**Task prompt:** The reply must contain exactly the lines below from the one with "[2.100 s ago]" down to the one with "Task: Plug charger", both included, and nothing more; please omit the pictures.

**Dataset:**
========================================

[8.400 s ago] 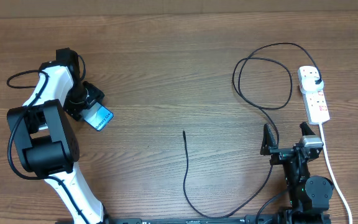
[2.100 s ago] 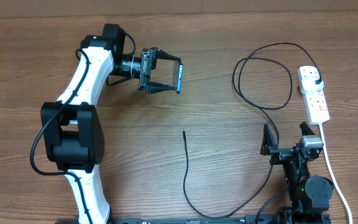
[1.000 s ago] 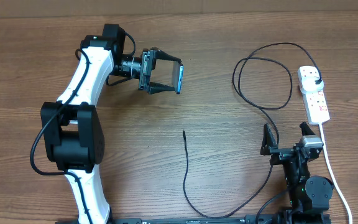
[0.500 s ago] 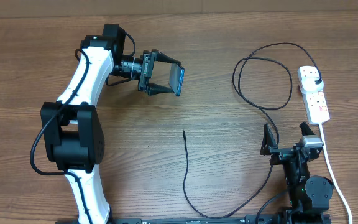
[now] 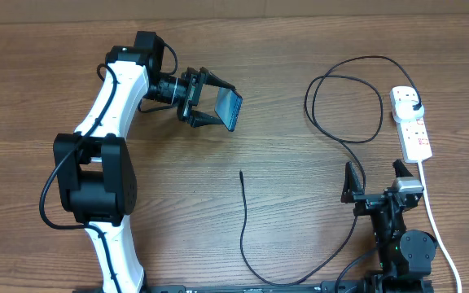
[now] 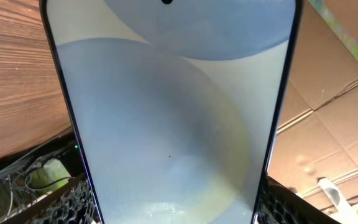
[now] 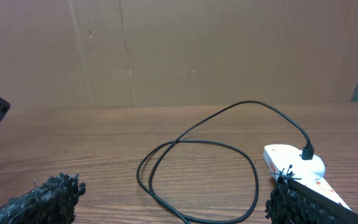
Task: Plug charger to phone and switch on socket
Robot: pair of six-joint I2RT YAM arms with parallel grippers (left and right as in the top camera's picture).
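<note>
Phone (image 6: 169, 124) fills left wrist cam, top + bottom cut off, screen text unreadable. Count: 1 phone, 1 charger (image 5: 245, 220), 1 socket (image 5: 411, 124). My left fingers (image 5: 208, 120) are partway spread and clamp the phone by its long edges, tilted, up off the surface (image 5: 300, 49). Right fingers (image 5: 351, 185) spread wide, nothing in them. Charger plug sits in socket, far right; free tip lies mid-surface, apart from phone. Cable partly hidden behind right arm. Socket switch state too small to tell.

Left end effector (image 5: 222, 104) aloft, clamping phone (image 5: 231, 108); right end effector (image 5: 376, 173) low, jaws wide apart.
</note>
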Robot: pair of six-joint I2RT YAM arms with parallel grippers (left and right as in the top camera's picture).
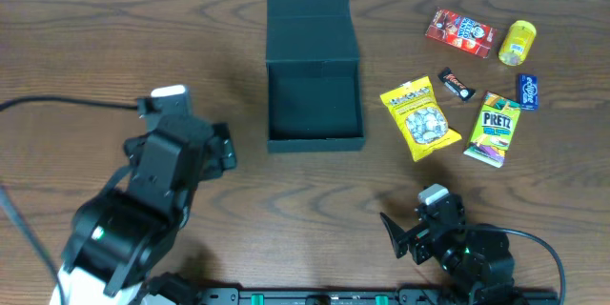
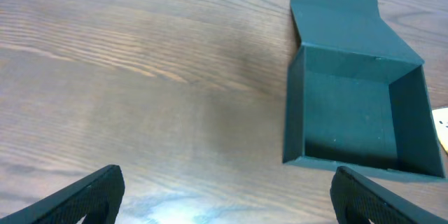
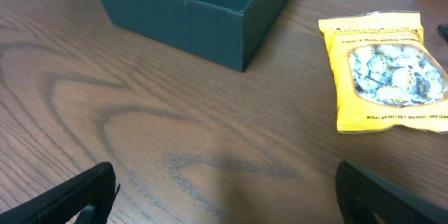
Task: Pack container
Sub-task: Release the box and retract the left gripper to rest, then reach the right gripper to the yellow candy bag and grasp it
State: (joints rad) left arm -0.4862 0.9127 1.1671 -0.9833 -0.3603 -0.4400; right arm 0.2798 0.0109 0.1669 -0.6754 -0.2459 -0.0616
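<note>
The container [image 1: 315, 105] is a dark teal square cardboard box, open and empty, its flap lid laid back toward the far side. It also shows in the left wrist view [image 2: 357, 112] and the right wrist view [image 3: 189, 7]. To its right lie a yellow snack bag [image 1: 419, 117], also in the right wrist view [image 3: 383, 71], a green Pretz pack [image 1: 494, 129], a red box [image 1: 459, 30], a yellow tub [image 1: 518, 42], a small dark bar [image 1: 456, 83] and a blue pack [image 1: 529, 91]. My left gripper [image 2: 227, 196] is open, left of the container. My right gripper [image 3: 224, 196] is open, near the front edge.
A black cable [image 1: 67, 105] runs in from the left edge to the left arm. The wooden table [image 1: 95, 38] extends to a pale wall at the far edge.
</note>
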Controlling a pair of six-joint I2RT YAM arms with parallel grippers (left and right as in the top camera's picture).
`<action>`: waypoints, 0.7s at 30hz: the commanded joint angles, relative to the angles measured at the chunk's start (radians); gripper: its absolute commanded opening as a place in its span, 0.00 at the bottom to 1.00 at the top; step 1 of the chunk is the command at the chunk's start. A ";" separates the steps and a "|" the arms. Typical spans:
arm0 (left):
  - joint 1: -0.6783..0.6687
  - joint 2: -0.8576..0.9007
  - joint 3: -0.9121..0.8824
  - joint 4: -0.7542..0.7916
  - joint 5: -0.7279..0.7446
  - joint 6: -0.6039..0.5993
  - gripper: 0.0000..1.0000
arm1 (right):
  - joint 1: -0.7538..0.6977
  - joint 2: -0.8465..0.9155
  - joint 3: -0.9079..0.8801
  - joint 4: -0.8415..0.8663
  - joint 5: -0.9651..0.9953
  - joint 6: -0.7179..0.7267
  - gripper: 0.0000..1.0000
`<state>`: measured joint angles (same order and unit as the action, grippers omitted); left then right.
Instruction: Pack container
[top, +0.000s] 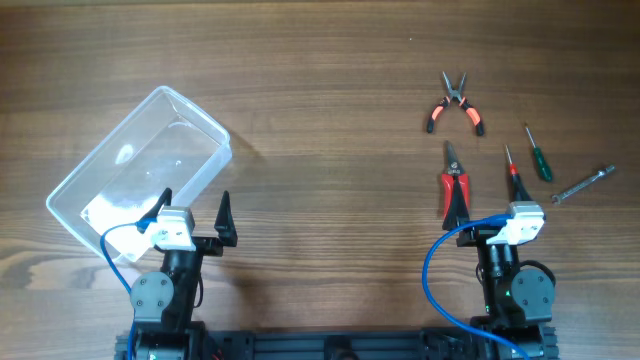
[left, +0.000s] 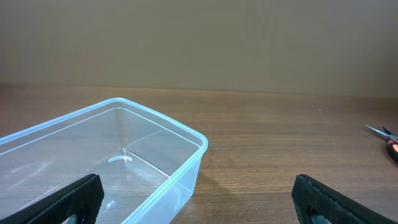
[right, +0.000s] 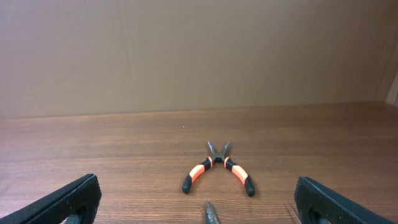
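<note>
The clear plastic container (top: 75, 215) lies empty and at an angle on the left of the table. It also shows in the left wrist view (left: 186, 134). My left gripper (top: 195, 212) is open and empty; its left finger is over the container's near corner, the right finger beside it (left: 199, 208). My right gripper (top: 495, 215) is open and empty, just behind the red-handled pliers (top: 453, 185) and the red screwdriver (top: 512, 172). In the right wrist view (right: 199, 205) the orange-and-black pliers (right: 217, 168) lie ahead between the fingers.
The orange-and-black pliers (top: 455, 105) lie open at the back right. A green screwdriver (top: 538, 155) and a small metal wrench (top: 583, 186) lie at the far right. The wooden table (top: 330, 150) separates the container and the tools.
</note>
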<state>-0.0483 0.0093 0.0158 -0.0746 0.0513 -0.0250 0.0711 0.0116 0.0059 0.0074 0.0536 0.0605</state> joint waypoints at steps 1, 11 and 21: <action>-0.007 -0.001 -0.010 0.003 0.011 -0.013 1.00 | -0.003 -0.009 -0.001 0.006 0.017 0.019 1.00; -0.007 -0.001 -0.010 0.003 0.011 -0.013 1.00 | -0.003 -0.009 -0.001 0.006 0.017 0.019 1.00; -0.007 -0.001 -0.010 0.004 0.008 -0.013 1.00 | -0.003 -0.008 -0.001 0.007 0.012 0.021 1.00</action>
<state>-0.0483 0.0093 0.0158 -0.0742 0.0509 -0.0250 0.0711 0.0116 0.0059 0.0116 0.0536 0.0605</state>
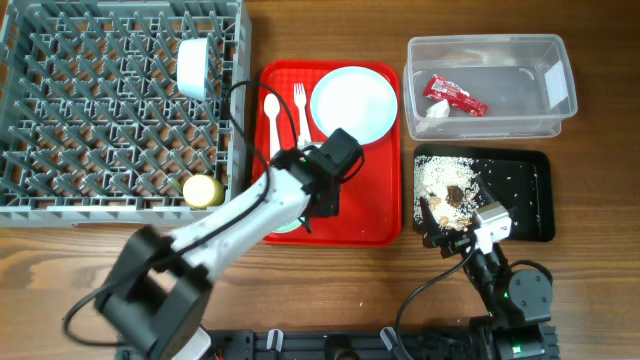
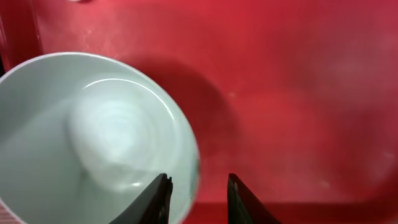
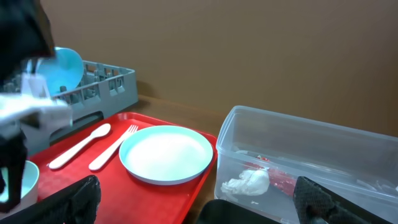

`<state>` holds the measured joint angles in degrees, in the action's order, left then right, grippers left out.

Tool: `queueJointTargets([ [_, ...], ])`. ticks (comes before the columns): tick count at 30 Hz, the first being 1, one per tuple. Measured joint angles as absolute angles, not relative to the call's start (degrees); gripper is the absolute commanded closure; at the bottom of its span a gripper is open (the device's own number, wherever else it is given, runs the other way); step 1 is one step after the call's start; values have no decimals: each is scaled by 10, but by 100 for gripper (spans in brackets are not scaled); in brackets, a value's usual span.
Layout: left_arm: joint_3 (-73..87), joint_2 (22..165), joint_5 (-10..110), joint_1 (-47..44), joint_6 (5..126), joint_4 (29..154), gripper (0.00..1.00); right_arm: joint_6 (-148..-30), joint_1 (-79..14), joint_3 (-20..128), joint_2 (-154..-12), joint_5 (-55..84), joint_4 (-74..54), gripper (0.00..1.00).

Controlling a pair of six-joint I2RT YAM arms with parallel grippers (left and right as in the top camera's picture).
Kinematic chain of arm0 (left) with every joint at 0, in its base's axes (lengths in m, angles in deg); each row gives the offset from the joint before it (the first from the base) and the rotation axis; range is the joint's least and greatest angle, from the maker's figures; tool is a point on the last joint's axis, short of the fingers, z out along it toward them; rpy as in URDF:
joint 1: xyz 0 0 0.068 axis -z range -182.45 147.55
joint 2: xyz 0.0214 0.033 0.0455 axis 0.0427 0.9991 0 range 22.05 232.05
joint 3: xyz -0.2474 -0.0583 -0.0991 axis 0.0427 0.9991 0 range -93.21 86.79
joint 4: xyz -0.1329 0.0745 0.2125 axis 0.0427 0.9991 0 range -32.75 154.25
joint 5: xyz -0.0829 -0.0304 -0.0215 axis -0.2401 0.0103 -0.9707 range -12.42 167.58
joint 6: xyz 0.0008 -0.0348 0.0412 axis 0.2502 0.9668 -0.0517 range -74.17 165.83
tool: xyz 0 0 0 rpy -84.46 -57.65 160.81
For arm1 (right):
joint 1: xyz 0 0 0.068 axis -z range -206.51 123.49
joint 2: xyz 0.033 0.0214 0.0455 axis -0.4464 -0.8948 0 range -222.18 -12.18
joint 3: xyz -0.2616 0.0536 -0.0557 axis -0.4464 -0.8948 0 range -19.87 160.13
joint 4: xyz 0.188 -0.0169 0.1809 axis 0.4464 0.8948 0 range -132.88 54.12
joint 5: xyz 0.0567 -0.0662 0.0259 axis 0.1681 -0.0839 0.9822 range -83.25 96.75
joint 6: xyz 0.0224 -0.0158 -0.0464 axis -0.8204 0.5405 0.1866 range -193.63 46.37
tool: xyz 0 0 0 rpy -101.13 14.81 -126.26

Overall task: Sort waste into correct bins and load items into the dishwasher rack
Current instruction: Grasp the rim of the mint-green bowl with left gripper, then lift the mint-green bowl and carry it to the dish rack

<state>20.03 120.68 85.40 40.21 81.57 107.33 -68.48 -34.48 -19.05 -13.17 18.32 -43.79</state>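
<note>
Far left, grey rack (image 1: 60,120) already holding a blue dish (image 1: 193,68) on edge and a yellow cup (image 1: 203,190). Centre, on the red tray (image 1: 370,225), yet to load: bowl (image 2: 93,137), rim between the parted fingers of the left gripper (image 2: 198,183); spoon (image 1: 272,120) and fork (image 1: 300,105), long axes pointing away from the robot, heads farthest; plate (image 1: 354,103). Right, wrapper (image 1: 455,95) and scrap (image 1: 437,110) in clear tub (image 1: 560,60), grains (image 1: 445,180) in black tray (image 1: 530,200). Right gripper (image 1: 445,235) wide open, empty.

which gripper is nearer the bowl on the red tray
Left. The left gripper straddles the bowl rim; the right gripper hangs over the black tray.
</note>
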Motion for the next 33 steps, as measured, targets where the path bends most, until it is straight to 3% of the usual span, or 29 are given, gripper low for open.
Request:
queueJointTargets([
  [5, 201, 1253, 836, 402, 827, 1045, 79, -685, -345, -190, -132, 183, -438, 0],
  [12, 201, 1261, 774, 421, 826, 1018, 78, -685, -345, -190, -132, 183, -438, 0],
  [17, 189, 1256, 746, 421, 816, 1028, 66, -685, -345, -190, -132, 183, -438, 0],
  [23, 155, 1210, 787, 404, 809, 1129, 52, -685, -345, -190, -132, 183, -438, 0],
  [26, 152, 1188, 824, 376, 811, 1175, 54, -685, -345, -190, -132, 183, -438, 0],
  [28, 152, 1184, 838, 349, 811, 1193, 60, -685, -345, -190, -132, 183, -438, 0],
  [33, 189, 1184, 847, 307, 809, 1152, 63, -685, -345, -190, -132, 183, -438, 0],
])
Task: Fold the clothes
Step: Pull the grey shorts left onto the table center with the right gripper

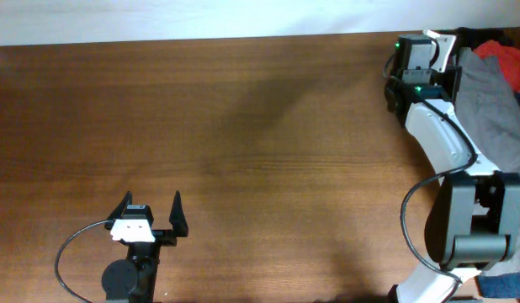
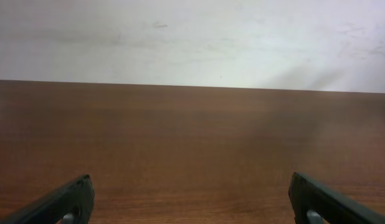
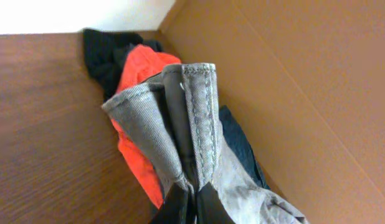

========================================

**Completed task:**
[2.100 s ago] 
[1.000 s ago] 
[0.500 s ago] 
[now] 
[now] 
[now] 
Task: Plug charger to phone and switch on socket

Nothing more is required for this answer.